Куда более важно и заслуживает, на мой нынешний взгляд, большего внимания вопрос, существовал ли вообще в тот день некий достопамятный «миг». Для меня, разумеется. И не предполагает ли такой миг известной надежды на свободу — понятие мне в ту пору еще и вовсе чуждое. Взяв все это в соображение, я должен сказать: никакого точно обозначенного «мига» в тот голубой майский день для меня не существовало, ни даже часа определенного, а только нанизанные в ряд часы и мгновения самой различной значимости. Но ведь и масштабы значимости с течением лет сместились, и я отнюдь не уверен, являлось ли то, что сегодня я считаю важнейшим событием упомянутого дня, уже и тогда для меня столь важным и значительным. И не стояло ли оно для тринадцатилетнего в одном плане с такой, скажем, авантюрной возможностью, как безнаказанно разжиться во внезапно покинутом военном лагере вполне исправным военным телефоном и даже брошенной малолитражкой, чтобы, завладев этим достоянием, без малейшего толка и умения возиться с ним в ближайшей роще или тарахтеть наудачу по лесному бездорожью. Так было, по крайней мере, в утро того дня, в результате чего малолитражка окончательно стала ломом. Но я вовсе не об этом собирался рассказать. Я только хотел пояснить, до чего сложно, исходя из сегодняшних представлений, судить о том, в какой мере важным представлялось ребенку той поры то или другое событие.
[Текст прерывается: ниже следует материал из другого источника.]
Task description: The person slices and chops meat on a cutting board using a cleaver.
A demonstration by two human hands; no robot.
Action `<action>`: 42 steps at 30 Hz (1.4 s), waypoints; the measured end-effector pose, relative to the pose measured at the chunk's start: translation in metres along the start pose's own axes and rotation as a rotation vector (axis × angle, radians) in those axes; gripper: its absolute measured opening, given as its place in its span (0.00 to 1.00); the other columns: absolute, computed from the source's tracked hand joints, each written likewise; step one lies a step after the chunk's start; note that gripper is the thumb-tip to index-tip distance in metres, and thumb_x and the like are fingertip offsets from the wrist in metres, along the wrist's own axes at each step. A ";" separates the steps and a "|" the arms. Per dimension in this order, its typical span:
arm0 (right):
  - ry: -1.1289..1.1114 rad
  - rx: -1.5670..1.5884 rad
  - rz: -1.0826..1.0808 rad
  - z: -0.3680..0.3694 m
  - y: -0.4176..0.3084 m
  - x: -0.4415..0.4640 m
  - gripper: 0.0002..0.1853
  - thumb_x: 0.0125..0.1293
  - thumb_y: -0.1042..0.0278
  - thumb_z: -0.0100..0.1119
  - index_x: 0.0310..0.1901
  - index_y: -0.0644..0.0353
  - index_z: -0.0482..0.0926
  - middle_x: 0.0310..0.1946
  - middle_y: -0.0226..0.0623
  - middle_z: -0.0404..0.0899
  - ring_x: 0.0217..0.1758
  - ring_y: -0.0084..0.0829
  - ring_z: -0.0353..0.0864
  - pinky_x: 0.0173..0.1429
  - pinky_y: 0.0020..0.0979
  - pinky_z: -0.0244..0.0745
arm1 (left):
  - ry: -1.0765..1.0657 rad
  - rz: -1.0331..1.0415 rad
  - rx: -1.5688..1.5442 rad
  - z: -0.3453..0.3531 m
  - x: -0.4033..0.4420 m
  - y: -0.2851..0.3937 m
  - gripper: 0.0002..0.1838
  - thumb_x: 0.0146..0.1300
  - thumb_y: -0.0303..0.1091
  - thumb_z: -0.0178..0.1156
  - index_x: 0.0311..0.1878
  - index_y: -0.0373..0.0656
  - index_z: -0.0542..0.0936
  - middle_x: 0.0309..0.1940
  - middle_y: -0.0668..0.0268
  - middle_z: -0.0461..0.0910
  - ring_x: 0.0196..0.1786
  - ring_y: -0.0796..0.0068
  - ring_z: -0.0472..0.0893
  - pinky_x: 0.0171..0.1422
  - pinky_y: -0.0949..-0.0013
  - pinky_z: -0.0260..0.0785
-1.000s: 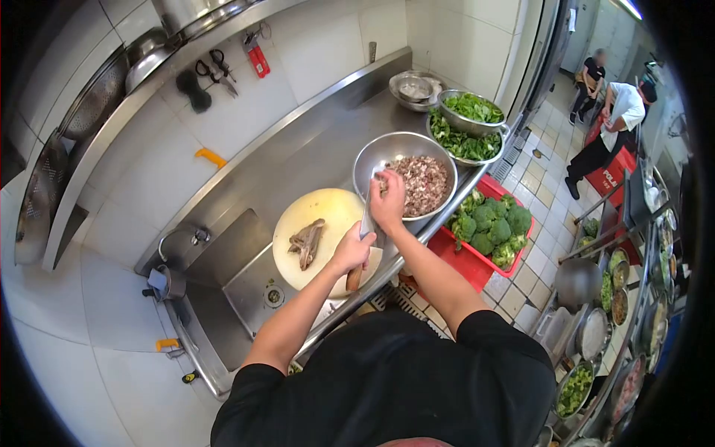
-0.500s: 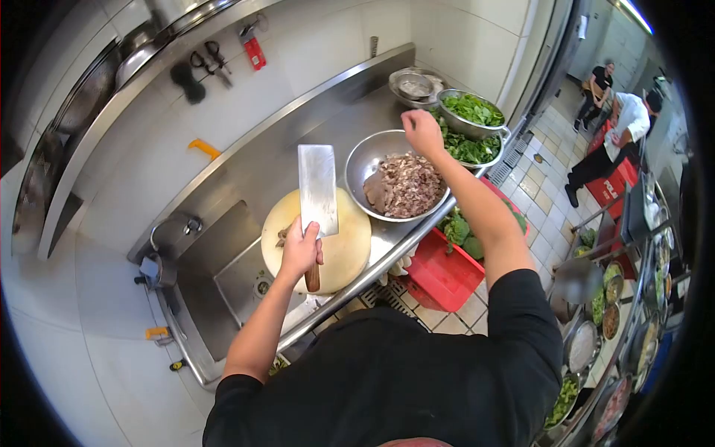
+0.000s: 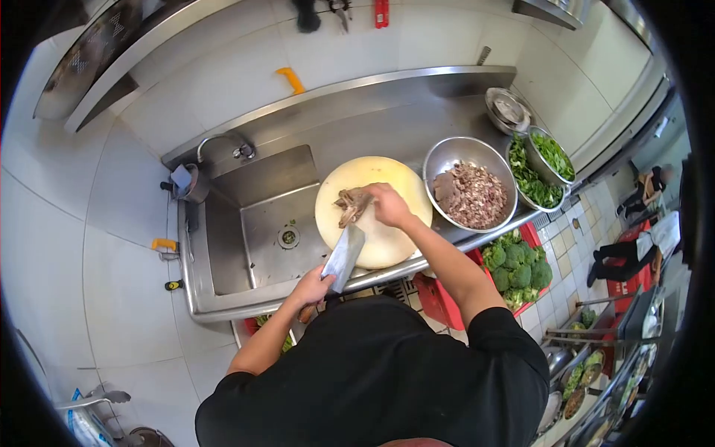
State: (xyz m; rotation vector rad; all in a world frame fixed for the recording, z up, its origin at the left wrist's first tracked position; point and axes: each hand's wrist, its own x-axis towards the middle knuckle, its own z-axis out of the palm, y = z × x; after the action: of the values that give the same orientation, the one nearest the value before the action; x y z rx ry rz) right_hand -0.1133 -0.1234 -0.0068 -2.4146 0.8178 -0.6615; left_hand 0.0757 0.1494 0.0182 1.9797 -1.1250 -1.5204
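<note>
In our left hand [image 3: 311, 289] we hold a broad, rectangular metal cleaver [image 3: 345, 257] with a brown wooden handle, fingers closed around it. The blade slants up and away from that grip, its upper part over the near edge of a round, cream-yellow chopping board [image 3: 387, 170]. Beyond the blade's top, our right hand [image 3: 387, 205] has its fingers against a ragged, brownish piece of meat [image 3: 352, 205] lying on the board; we cannot tell whether they are clamped on it, since the thumb is hidden. Right of that hand, just beside the board, stands a wide, round stainless-steel bowl [image 3: 445, 155] of chopped, reddish-brown meat [image 3: 480, 197]. Farther right are bright-green leafy vegetables [image 3: 551, 155] in metal containers. To the left of both hands we see a rectangular steel sink basin [image 3: 279, 257].
</note>
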 end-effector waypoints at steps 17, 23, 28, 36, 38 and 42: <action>-0.566 -0.439 0.247 0.005 -0.048 -0.013 0.27 0.51 0.75 0.65 0.57 0.48 0.84 0.60 0.45 0.74 0.68 0.50 0.72 0.70 0.49 0.70 | 0.094 0.140 -0.184 -0.061 -0.017 -0.084 0.18 0.77 0.41 0.60 0.60 0.38 0.75 0.20 0.62 0.78 0.15 0.73 0.76 0.21 0.64 0.69; -0.200 -0.251 0.357 -0.015 -0.040 -0.058 0.38 0.52 0.78 0.69 0.68 0.47 0.75 0.67 0.45 0.73 0.71 0.50 0.72 0.72 0.46 0.71 | 0.269 0.364 0.191 -0.078 0.005 -0.058 0.18 0.74 0.41 0.58 0.56 0.38 0.74 0.38 0.40 0.86 0.43 0.41 0.87 0.49 0.42 0.76; -0.043 -0.241 0.252 0.007 -0.025 -0.060 0.41 0.51 0.76 0.73 0.70 0.48 0.74 0.68 0.44 0.73 0.71 0.51 0.72 0.73 0.47 0.71 | 0.060 0.094 0.373 -0.084 0.035 0.003 0.17 0.73 0.36 0.53 0.58 0.34 0.72 0.43 0.35 0.85 0.49 0.37 0.87 0.57 0.41 0.76; -0.335 -0.370 0.361 0.004 -0.026 -0.033 0.41 0.52 0.70 0.71 0.72 0.39 0.72 0.67 0.38 0.75 0.70 0.52 0.71 0.73 0.56 0.67 | 0.072 0.048 0.441 -0.078 0.063 0.021 0.21 0.74 0.37 0.54 0.64 0.35 0.71 0.49 0.37 0.85 0.54 0.39 0.86 0.61 0.44 0.75; -0.301 -0.302 0.244 -0.001 -0.025 -0.020 0.43 0.52 0.70 0.70 0.73 0.38 0.70 0.67 0.39 0.74 0.70 0.51 0.71 0.73 0.56 0.67 | 0.099 0.030 0.440 -0.075 0.063 0.026 0.21 0.74 0.38 0.54 0.64 0.36 0.71 0.49 0.37 0.85 0.55 0.39 0.85 0.62 0.43 0.75; -0.666 -0.407 0.213 0.015 -0.006 0.012 0.36 0.52 0.67 0.71 0.67 0.46 0.78 0.63 0.42 0.77 0.69 0.48 0.72 0.72 0.52 0.69 | 0.162 0.030 0.541 -0.066 0.062 0.037 0.21 0.74 0.38 0.54 0.65 0.38 0.71 0.50 0.38 0.85 0.55 0.39 0.85 0.61 0.43 0.75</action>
State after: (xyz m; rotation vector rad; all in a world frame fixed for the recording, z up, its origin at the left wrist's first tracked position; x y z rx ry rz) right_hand -0.0939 -0.1225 -0.0114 -2.5830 0.9477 0.4237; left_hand 0.1289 0.0679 0.0286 2.3582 -1.6083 -1.0861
Во всяком случае, утро этого дня дышало свободой и миром. Свободой, потому что ни один вооруженный карабином часовой не мешал вам заимствовать в ревниво оберегаемых доселе складах любую понадобившуюся вам вещь, — а миром, потому что командующий корпусом, крадучись, на воровской манер, убрался из самого внушительного в нашем городке отеля, поставив крест на всех широковещательных планах обороны, каковое обстоятельство — и об этом следует сказать уже сейчас — сделало моего дядюшку первым лицом в городе, побудило молчаливого барона фон Г. поджечь свой дом, свою жену и самого себя, сперва облив все это для верности бензином, а у матери моей исторгло туманно-пророческое и ничего не поясняющее замечание: «Похоже, к концу идет дело. Слава тебе, господи, пронесло!» Вот и попробуйте тут что-нибудь разобрать!
Да и вообще в тот день я не понимал свою маму. До сего дня она отличалась спокойным, ровным нравом, на нее всегда можно было положиться. Вечерами она при затемненных окнах, в полной уверенности, что я сплю, слушала попеременно две иностранных радиостанции: английскую — «Germany calling»[1] и немецкую — «Господь, создавший железо…» — и так же регулярно и украдкой делилась всем, что нам полагалось, с двумя чехами, работавшими на угольном складе против нашего дома, единственную же на моей памяти материнскую пощечину залепила мне в ответ на категорическое мое пожелание стать не чем иным, как только военно-морским офицером, — да и во всем остальном вела себя вполне нормально. Тогда как в описываемый день у нее то и дело менялось настроение.
Перед обедом, когда я вернулся из своего разбойничьего похода, она сидела у радиоприемника, передававшего оглушительную духовую музыку, и отпарывала от моей юнгфольковской куртки погоны, знаки различия и серебряные пуговицы с таким видом, словно это самая естественная вещь на свете. Я, должно быть, разинув рот, смотрел на эту операцию, смутно догадываясь, что мать моя, дай ей волю, готова с помощью ножниц и бритвенного лезвия вспороть весь Великогерманский рейх. Это и был, очевидно, исходя из заданной темы, тот самый, первый, «миг». Сейчас это представляется мне тем более примечательным, что по радио как раз зазвучал прочувствованный голос военного обозревателя, призывающий всех немцев от мала до велика пасть геройской смертью в мундире фюрера. И это в тот самый момент, когда матушка с удовлетворением заметила, что в таком виде куртка моя наконец на что-нибудь сгодится. Покончив с этим делом, она собственноручно вывесила из окна спальни белую скатерть.
Позднее, после обеда, когда мы направились к дядюшке и город уже сверкал младенческой невинностью белых простынь, наши береговые катера принялись обстреливать два советских разведывательных самолета, но в результате сами подверглись обстрелу и были засыпаны мелкими хлопающими осколочными бомбами. Мы бросились в лес и укрылись в бункере, где несло экскрементами. Здесь матушка начала молиться. Это было в нашем семействе столь непривычным явлением, что мать вдруг предстала мне в каком-то незнакомом и непонятном свете, отчего вся эта обстановка нагнала на меня тоску и страх. В темной яме под дощатым настилом, сквозь щели которого при каждом взрыве сеялись каскады пыли, я начал смутно подозревать, что из нашей жизни что-то ушло безвозвратно. И это, сказал бы я, был второй «миг».